▶ [SUPPLIED MATERIAL]
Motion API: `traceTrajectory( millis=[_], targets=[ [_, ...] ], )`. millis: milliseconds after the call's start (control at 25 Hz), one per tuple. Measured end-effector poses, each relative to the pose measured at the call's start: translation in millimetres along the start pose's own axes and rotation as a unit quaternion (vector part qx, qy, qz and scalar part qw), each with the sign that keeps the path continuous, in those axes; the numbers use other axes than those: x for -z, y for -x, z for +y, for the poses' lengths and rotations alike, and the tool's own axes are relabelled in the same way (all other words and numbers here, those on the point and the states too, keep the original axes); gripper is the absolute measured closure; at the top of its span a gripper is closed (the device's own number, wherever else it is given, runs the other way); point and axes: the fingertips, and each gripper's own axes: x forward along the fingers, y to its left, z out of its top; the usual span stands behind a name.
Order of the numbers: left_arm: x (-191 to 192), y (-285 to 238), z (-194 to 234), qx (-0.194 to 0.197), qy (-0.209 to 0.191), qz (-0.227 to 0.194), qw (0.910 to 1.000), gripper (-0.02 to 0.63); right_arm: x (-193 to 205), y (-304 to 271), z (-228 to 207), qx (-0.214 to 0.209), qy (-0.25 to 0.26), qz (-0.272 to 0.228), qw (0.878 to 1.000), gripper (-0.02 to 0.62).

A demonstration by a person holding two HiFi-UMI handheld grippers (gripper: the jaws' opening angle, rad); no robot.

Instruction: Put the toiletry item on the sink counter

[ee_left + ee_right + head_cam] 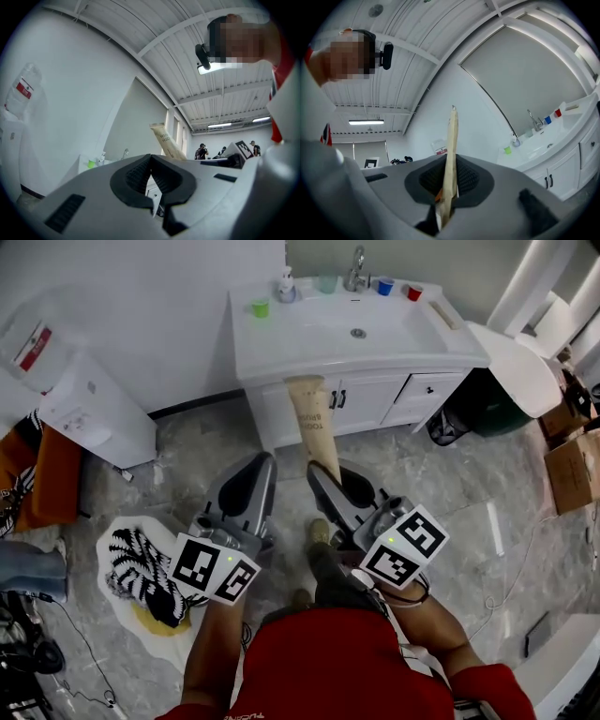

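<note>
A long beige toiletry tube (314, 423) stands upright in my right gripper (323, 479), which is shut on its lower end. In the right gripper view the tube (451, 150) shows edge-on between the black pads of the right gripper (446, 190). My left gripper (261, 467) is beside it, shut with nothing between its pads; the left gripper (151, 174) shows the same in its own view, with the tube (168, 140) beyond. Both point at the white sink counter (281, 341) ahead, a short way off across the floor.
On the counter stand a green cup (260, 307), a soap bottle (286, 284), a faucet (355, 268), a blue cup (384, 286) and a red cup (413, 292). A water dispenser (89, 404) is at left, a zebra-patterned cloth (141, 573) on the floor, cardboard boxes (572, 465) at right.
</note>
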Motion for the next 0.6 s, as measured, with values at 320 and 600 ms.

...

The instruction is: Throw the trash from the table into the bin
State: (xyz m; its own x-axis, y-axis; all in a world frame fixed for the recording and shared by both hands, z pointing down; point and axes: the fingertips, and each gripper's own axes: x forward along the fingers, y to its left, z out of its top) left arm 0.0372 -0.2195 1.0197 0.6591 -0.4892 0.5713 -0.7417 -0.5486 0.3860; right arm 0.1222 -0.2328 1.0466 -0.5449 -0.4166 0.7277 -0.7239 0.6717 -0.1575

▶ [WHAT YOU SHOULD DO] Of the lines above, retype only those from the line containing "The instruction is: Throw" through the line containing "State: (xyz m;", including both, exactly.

▶ [RESPONSE TO THE TASK]
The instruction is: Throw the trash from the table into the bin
State: (xyz m; its own x-axis, y-axis; all in a world frame fixed for the recording and shared by both hands, z pointing down; point and axes: the fingertips, and each gripper's own axes: x forward along the fingers, y to its left, z out of its top) left arm 0.0372 -0.2195 1.0197 0.6591 -0.4892 0.5713 -0.7417 -0.5486 0.3860; right arm 0.1222 -0.2328 1.0466 -0.5449 -0.4166 0.7277 -0.7239 0.6717 -0.1575

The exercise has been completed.